Bingo! Teaching prize
I believe that a Computer Science Lecture with less than 16 questions or comments has failed. It has failed both for the students who have missed a chance to really break down the material and for the lecturer who has failed to understand that encouraging interaction is the best answer to the question “Why shouldn’t I watch this on YouTube?”.
I do a bunch of different things to try and hit the magic² 16 questions per lecture. One of them is Bingo.
I wrote a quick script (it’s on github) that produces 200 unique 16 square bingo grids based on events that might happen in a lecture.

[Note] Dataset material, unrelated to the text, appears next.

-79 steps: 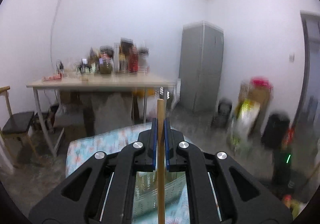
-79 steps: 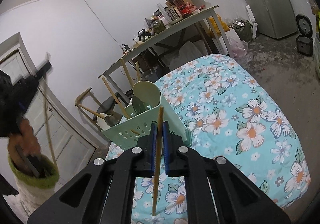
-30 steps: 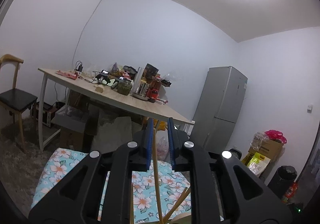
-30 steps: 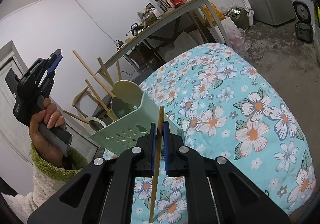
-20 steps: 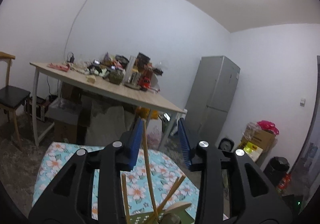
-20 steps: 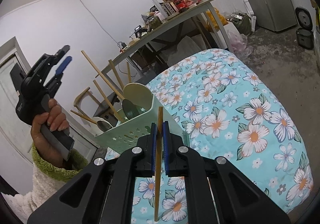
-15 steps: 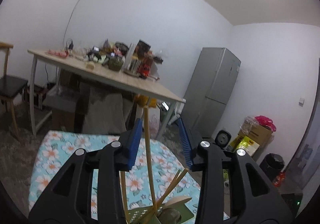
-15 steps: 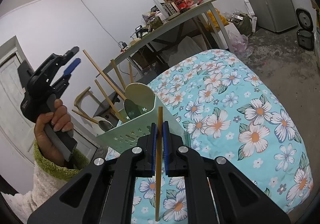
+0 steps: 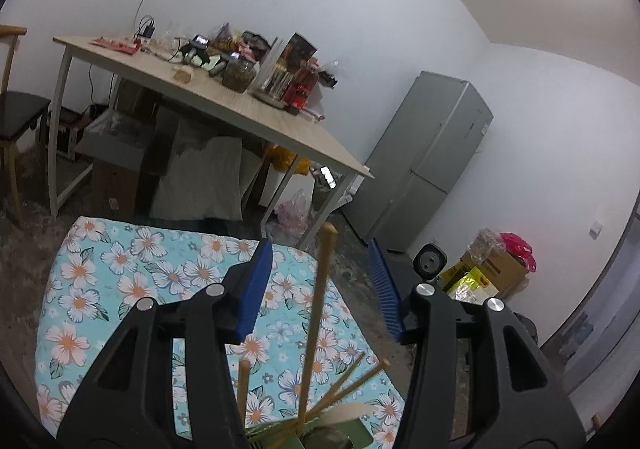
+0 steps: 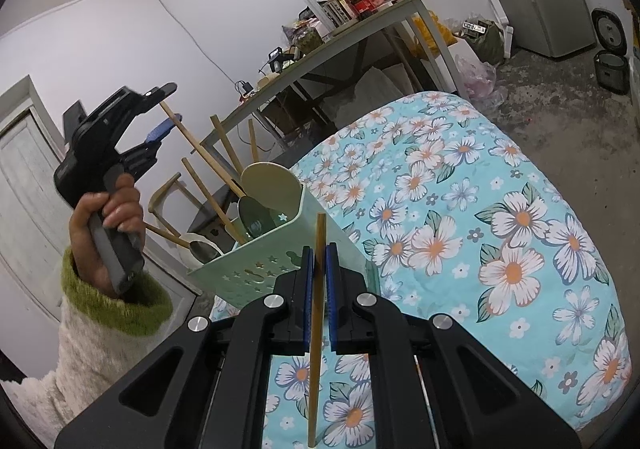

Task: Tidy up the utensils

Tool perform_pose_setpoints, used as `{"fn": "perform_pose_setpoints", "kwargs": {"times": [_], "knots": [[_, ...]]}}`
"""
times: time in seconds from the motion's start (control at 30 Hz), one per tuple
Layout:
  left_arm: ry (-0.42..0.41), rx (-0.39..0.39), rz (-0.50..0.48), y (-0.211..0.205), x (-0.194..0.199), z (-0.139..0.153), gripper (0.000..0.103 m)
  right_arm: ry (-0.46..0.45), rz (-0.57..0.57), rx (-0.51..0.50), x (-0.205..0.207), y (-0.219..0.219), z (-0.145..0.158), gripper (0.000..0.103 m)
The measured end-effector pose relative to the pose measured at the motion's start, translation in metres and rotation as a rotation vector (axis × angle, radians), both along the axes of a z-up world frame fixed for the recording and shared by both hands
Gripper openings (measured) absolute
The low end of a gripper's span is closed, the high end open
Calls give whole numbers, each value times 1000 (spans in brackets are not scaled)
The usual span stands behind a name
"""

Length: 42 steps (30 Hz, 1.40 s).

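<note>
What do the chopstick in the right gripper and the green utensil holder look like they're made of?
The chopstick looks like bamboo or light wood: matte tan, straight, squared end. The utensil holder looks like moulded plastic: smooth pale mint walls with a slight sheen and clean punched star and gourd-shaped cut-outs. Neither can be confirmed by look alone.

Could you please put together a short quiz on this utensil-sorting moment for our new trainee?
1. True or false: the right tongs are shut on a wooden chopstick.
2. What do the chopsticks and spoons stand in? A) a glass jar B) a mint-green utensil holder C) a drawer
3. Fill in: the left tongs are ____, touching no utensil.

Key: 1 true; 2 B; 3 open. The left tongs' jaws have just been opening, and the tall chopstick in the holder stands free between them.
</note>
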<state>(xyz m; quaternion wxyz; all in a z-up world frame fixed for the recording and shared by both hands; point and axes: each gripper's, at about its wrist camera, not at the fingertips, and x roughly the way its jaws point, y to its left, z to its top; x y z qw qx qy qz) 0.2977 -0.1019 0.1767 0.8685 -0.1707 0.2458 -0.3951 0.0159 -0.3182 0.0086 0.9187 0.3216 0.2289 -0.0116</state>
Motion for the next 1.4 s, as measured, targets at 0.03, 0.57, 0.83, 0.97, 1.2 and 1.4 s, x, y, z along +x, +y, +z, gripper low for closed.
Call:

Here’s an example from the fourth lecture:
Students were handed a bingo card as they came into the room and won a prize for completing rows or columns during the lecture as per normal normal bingo rules.¹
The items on the cards came from several categories:
- Comical and under my control
- “Joe walks too far from the microphone”
- “A pop culture reference from before 1998”
- Comical and under the control of students
- “Someone’s phone goes off”
- Awareness of opportunity for integration
- “There is a typo on one of the slides”
- Interaction
- “A student asks a question based on the reading”
- “One student answers the question of another student”
- “A student gives an example from their own experience”
- “Someone asks a question without raising their hand”
- Personal interaction
- “I personally have done the reading”
- “I asked a question”
In the first week, items were split between the first three categories.
In the second week, items were split between the first four, which meant that students were regularly in the position that they had have ticked off three ‘easy’ items in a row but needed “A student answers the question of another student” to get a prize: thus they found themselves heavily incentivised to take part in order to win a very small plastic medal.
It was gratifyingly effective: there was a vast increase in engagement, not only from those few students who always ask questions, but from the set of students that engage much more rarely: this second group was always the target of the intervention and because they had been provided with a small amount of motivation they really blossomed.
It also provided some students ‘plausible deniability’ when asking questions: “I’m not some sort of nerd who cares, I’m just asking this detailed and thoughtful question because I want the small plastic medal”
As the course continued, I gradually removed many of the ‘silly’ options in favour of many more options from categories 4 and 5. After three lectures the system was set up so that lecture needed to have been highly interactive before anyone could complete a row: I would occasionally find students catching up on the reading during the break so that they could complete a column.
The results were: after three weeks of bingo, every additional lecture was a ‘success’: there were at least 16 questions/comments from the students and those questions came not just from the ‘uber-questioners’ (although many did)⁰ but also from the main body of the students. By the last few weeks of term, students were, unprompted, sharing information from their personal experience with each other about security legislation in their home countries, answering each other’s questions as a matter of routine and happily debating ongoing issues. This is incredible to see from a Computer Science group.
Obviously, with all such ‘cultural’ approaches, it only needs to be done for the first few weeks of a course; once the interactive culture has been developed the cards become unnecessary. In hindsight I probably ran this at least one more week than I needed to.
EDIT: I won a teaching prize!
Dear Joe
Many thanks for your submission: Creating a high-engagement culture for low-engagement students.
I’m very happy to say that the evaluators would like to award you a Prize. Congratulations.
If we are able to schedule a session of Prize-winners at the RHUL Education Conference on June 26th 2024, would you be able to give a short presentation for discussion please? If so, please could you let me know by May 28th?
Many thanks, and congratulations again.
Future Work
This is something of a toy intervention - I think it would make a good warm-up for the first few lectures before bringing in something much more drastic like an entirely flipped classroom
2024-2025 Academic Year
I used bingo in the first two lectures of the 24-25 academic year. The two small changes I made were:
- Limiting the number of medals available to five in each half.
- Making the second version explicitly harder (“nobody completed a row last year”).
Some numbers from the first session:
- There were 95 students.
- 89 sheets were handed out (apparently the remaining six students didn’t want to be involved).
- 36 sheets were left behind and not filled in.⁴
- 11 were left behind and filled in (none of these were completed, so the ten completed ones were taken away).
- 42 were taken away.
So, somewhere between 22% and 56% of students got involved. Notably, about half of the 11 sheets that were left behind had only the grid for the second half of the lecture filled in, suggesting that they were persuaded to participate after the event.
⁰ I have a standing instruction to the students that if they have a question they don’t want to ask themselves, they should message one of the students in the class who asks lots of questions.
¹ For prizes, I bought a set of these plastic medals from eBay: https://www.ebay.co.uk/itm/255374839916?var=555345310549
² And yet arbitrary…
⁴ I spoke sternly to the students about littering in the next lecture, so I only did this data collection once.